“You have to prepare very differently” for getting sick abroad, said Murthy, an Alexandria resident who lived in India for two years in the mid-2000s. “Hospitals can be zoos in other countries. Nothing works quite like it does here in the States.”
Before leaving on a trip, most travelers prepare for what they imagine as the worst: rain, sunburn, boredom. The remedies for these potential inconveniences are simple: Throw in a slicker, a bottle of sunscreen and a heavily downloaded Kindle, then slam the lid shut.
But sometimes the setback is more serious than a lobster-red nose. What could ail you? Food poisoning, a broken limb, a deep laceration, typhoid, dengue fever, malaria. And what can fix you?
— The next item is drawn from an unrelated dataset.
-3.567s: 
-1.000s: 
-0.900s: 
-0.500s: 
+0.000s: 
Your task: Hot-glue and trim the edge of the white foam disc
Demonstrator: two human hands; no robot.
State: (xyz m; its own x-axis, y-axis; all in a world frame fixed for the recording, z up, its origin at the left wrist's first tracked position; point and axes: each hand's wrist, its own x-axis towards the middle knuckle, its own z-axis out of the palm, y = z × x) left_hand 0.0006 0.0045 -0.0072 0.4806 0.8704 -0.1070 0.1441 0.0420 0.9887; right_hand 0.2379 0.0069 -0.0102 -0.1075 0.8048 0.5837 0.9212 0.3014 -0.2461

Proper medical care, no matter the continent, country, city or mountain village.
Depending on the malady, you could self-medicate with the proper pills, lotions, bandages and rest. But when the illness exceeds your CVS medical training, you’ll need to seek professional attention. A scary concept in an alien land, but done right, the experience can be painless.
To ease the ouch of mind, body and budget, we sought advice from travel medical experts on how to navigate international health-care systems as foreign and chaotic as Bangkok’s street-food scene. The professionals offer tips for each step of the process, from the preventive stage to the unwell phase, when no amount of apples (or bottled water) will keep the doctor away.
An insurance safety blanket
On the comments page of InsureMyTrip.com, a travel insurance aggregator, travelers gush about how travel medical insurance gave them “peace of mind”; “fortunate” and “felt very comfortable” were also popular words. In the first 100 of 1,466 responses, not a single person related a negative story involving an injury or a claim. Nor did anyone complain about wasting money for an unused service.
“There’s the ease and then there’s the cost control,” said Bruce Kirby, president of the U.S. Travel Insurance Association. “The premiums are so small because the occurrences are so small.”
When you travel without insurance, you have to pay for all medical expenses out of pocket — sometimes up front, in cash. In the case of an evacuation, which can cost several thousand dollars, those pockets had better be coal-mine deep. Those with insurance, by comparison, don’t have to worry about smashing the piggy bank for massive expenditures. Depending on the plan, the company will dip into its own coffers and cover your bills like a generous benefactor.